What needs to be done >>
With the images removed, return every line below exactly as it reads.

Available data >>

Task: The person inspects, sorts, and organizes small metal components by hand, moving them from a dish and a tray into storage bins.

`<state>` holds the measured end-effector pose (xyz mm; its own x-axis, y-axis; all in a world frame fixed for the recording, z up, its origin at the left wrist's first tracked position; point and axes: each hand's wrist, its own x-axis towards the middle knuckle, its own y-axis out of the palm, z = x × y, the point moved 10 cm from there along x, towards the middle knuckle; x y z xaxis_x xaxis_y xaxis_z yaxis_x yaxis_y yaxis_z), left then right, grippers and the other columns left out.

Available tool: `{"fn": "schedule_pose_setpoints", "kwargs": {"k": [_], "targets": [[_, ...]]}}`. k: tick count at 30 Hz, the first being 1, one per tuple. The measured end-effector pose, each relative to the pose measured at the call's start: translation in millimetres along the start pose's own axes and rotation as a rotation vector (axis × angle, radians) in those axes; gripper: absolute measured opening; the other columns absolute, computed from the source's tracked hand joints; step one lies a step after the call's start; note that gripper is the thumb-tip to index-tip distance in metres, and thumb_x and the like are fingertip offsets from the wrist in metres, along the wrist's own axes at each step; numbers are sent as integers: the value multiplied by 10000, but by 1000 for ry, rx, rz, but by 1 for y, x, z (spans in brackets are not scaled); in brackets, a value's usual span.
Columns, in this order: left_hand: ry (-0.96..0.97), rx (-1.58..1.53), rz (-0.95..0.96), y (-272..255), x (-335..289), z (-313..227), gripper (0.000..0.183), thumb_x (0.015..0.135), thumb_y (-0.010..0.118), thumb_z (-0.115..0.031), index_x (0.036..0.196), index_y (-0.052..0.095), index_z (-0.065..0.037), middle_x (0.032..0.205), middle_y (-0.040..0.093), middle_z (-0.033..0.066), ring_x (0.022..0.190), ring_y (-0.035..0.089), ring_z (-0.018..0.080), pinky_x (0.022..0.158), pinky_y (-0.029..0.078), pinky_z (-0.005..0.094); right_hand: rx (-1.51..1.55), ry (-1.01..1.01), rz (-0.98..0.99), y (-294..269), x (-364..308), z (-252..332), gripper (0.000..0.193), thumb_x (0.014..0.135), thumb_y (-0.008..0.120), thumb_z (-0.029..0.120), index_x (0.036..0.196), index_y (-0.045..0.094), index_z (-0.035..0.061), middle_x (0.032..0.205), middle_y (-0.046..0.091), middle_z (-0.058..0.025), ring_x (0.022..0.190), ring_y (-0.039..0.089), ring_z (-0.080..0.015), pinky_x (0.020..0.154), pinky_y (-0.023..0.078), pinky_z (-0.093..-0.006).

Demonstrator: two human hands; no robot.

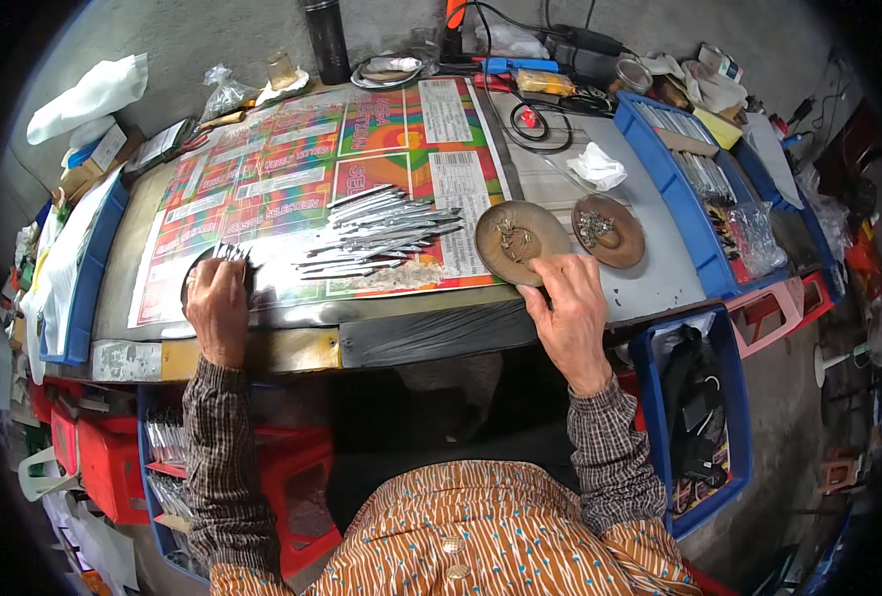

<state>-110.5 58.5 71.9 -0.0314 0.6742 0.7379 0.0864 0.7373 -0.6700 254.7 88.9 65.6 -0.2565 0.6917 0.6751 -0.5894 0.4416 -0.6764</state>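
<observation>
Probably it's a picking step: the right hand (570, 313) bends its fingers at the rim of a bowl (552, 230) of metal bits (523, 244) on the worktop (674, 268), the left hand (218, 306) over a dark dish (249, 283), any pinch unclear. Next calls for fine fingertip control.

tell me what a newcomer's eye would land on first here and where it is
Probably the bright, multicoloured printed sheet covering much of the table, with a loose pile of thin silvery strips right of its middle. Next might be the right hand at the front rim of a round brown dish holding small metallic bits, while the left hand is near the sheet's front left corner.
</observation>
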Motion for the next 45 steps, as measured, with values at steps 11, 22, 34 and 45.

Task solution >>
Task: The person inspects, sorts, and organizes small metal components by hand, moving them from a dish and a tray into storage bins.

`<state>` holds the measured end-effector pose (xyz mm; its own x-axis, y-axis; all in a world frame fixed for the recording, z up, its origin at the left wrist's first tracked position; point and axes: each hand's wrist, its own x-axis towards the middle knuckle, its own y-axis out of the palm, z = x × y, the point moved 10 cm from there along x, towards the middle knuckle; x y z xaxis_x xaxis_y xaxis_z yaxis_x yaxis_y yaxis_z), left then right, grippers and the other columns left out.

Available tool: `{"fn": "schedule_pose_setpoints", "kwargs": {"k": [_], "targets": [[_, ...]]}}`. k: tick count at 30 Hz, the first being 1, one per tuple. The measured end-effector pose, each relative to the pose measured at the call's start: translation in millimetres along the start pose's own axes and rotation as a rotation vector (axis × angle, radians) in those axes; gripper: absolute measured opening; the other columns absolute, computed from the source's tracked hand joints; step one lies a step after the call's start; note that gripper is the thumb-tip to index-tip distance in metres, and thumb_x and the like are fingertip offsets from the wrist in metres, along the wrist's own axes at each step; numbers are sent as integers: the value multiplied by 10000, but by 1000 for ry, rx, rz, but by 1 for y, x, z (spans in brackets are not scaled); in brackets, a value's usual span.
Columns, in this order: left_hand: ry (-0.96..0.97), rx (-1.58..1.53), rz (-0.95..0.96), y (-272..255), x (-335..289), z (-313..227), gripper (0.000..0.183), thumb_x (0.015..0.135), thumb_y (-0.010..0.118), thumb_z (-0.115..0.031), index_x (0.036..0.196), index_y (-0.052..0.095), index_z (-0.065..0.037), middle_x (0.032..0.205), middle_y (-0.040..0.093), middle_z (-0.033..0.066), ring_x (0.022..0.190), ring_y (-0.035..0.089), ring_z (-0.018..0.080), pinky_x (0.022..0.158), pinky_y (-0.029..0.078), pinky_z (-0.005..0.094); right_hand: rx (-1.51..1.55), ry (-1.01..1.01), rz (-0.98..0.99), y (-294..269), x (-364..308), z (-252..332), gripper (0.000..0.193), thumb_x (0.014..0.135), thumb_y (-0.008..0.120), thumb_z (-0.029..0.120), index_x (0.036..0.196), index_y (-0.045..0.094), index_z (-0.035..0.061), middle_x (0.032..0.205), middle_y (-0.046..0.091), middle_z (-0.058..0.025), ring_x (0.022..0.190), ring_y (-0.039..0.089), ring_z (-0.080..0.015), pinky_x (0.020..0.154), pinky_y (-0.023..0.078), pinky_z (-0.093..-0.006).

Demonstrator: two human hands; no robot.


<state>-110.5 58.5 71.9 -0.0314 0.6742 0.7379 0.0864 0.7373 -0.6700 254.7 88.9 65.6 -0.2565 0.6917 0.6751 -0.5894 0.4416 -0.6764</state>
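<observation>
Probably it's a picking step: the right hand (570, 313) bends its fingers at the rim of a bowl (552, 230) of metal bits (523, 244) on the worktop (674, 268), the left hand (218, 306) over a dark dish (249, 283), any pinch unclear. Next calls for fine fingertip control.

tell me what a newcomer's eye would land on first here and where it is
Probably the bright, multicoloured printed sheet covering much of the table, with a loose pile of thin silvery strips right of its middle. Next might be the right hand at the front rim of a round brown dish holding small metallic bits, while the left hand is near the sheet's front left corner.
</observation>
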Motion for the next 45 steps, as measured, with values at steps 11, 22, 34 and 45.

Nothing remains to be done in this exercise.